WHAT TO WORK ON: Omit every picture. Return all other data as it stands.

===

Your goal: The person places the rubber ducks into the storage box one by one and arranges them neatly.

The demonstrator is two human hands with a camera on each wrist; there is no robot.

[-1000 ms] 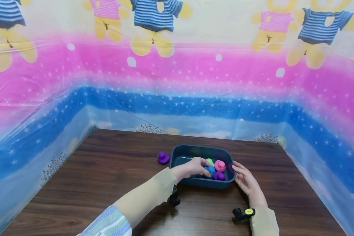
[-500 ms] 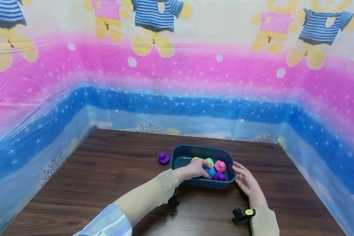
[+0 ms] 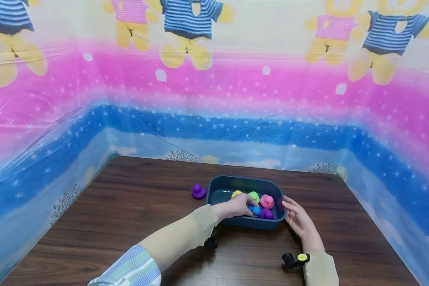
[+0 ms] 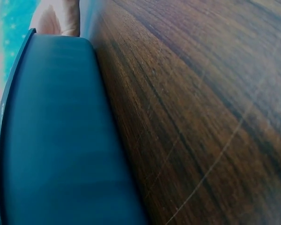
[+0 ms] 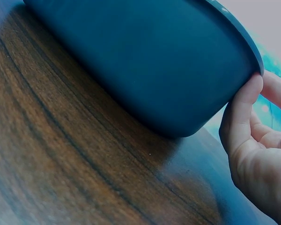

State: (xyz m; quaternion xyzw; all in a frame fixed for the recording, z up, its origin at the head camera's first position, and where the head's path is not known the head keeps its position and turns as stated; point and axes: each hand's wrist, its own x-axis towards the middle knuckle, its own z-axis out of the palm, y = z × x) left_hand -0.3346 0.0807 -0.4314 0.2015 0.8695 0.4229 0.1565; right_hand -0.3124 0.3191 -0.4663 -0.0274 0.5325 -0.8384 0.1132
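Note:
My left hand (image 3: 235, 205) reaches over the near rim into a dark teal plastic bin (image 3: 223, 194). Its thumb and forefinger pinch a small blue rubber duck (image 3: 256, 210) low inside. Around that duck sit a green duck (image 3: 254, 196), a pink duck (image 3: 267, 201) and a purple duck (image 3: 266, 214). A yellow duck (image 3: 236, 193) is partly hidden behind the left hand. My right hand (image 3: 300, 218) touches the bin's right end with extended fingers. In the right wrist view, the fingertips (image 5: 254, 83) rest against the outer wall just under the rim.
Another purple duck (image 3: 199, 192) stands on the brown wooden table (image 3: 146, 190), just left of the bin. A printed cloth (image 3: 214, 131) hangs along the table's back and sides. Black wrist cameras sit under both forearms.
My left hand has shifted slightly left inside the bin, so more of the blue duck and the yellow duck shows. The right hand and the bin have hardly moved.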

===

REPLY:
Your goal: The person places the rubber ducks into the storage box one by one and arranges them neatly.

The demonstrator is two human hands with a camera on each wrist; there is no robot.

[-1000 ms] 
[-500 ms] 
[+0 ms] 
[+0 ms] 
[+0 ms] 

State: (xyz m; quaternion xyzw; all in a frame fixed for the recording, z up, its origin at the head camera's first position, and where the head's path is not known the head keeps its position and turns as stated; point and axes: each hand's wrist, its own x-axis towards the middle knuckle, its own z-axis out of the palm, y = z × x) left_hand -0.3346 0.0807 -0.4314 0.2015 0.8695 0.4229 0.1565; right_hand -0.3124 0.3191 -0.4663 -0.0274 0.5325 -0.8384 0.1132
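Note:
My left hand (image 3: 235, 205) reaches over the near rim into a dark teal plastic bin (image 3: 223, 194). Its thumb and forefinger pinch a small blue rubber duck (image 3: 256, 210) low inside. Around that duck sit a green duck (image 3: 254, 196), a pink duck (image 3: 267, 201) and a purple duck (image 3: 266, 214). A yellow duck (image 3: 236, 193) is partly hidden behind the left hand. My right hand (image 3: 300, 218) touches the bin's right end with extended fingers. In the right wrist view, the fingertips (image 5: 254, 83) rest against the outer wall just under the rim.
Another purple duck (image 3: 199, 192) stands on the brown wooden table (image 3: 146, 190), just left of the bin. A printed cloth (image 3: 214, 131) hangs along the table's back and sides. Black wrist cameras sit under both forearms.
My left hand has shifted slightly left inside the bin, so more of the blue duck and the yellow duck shows. The right hand and the bin have hardly moved.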

This exercise is now finished.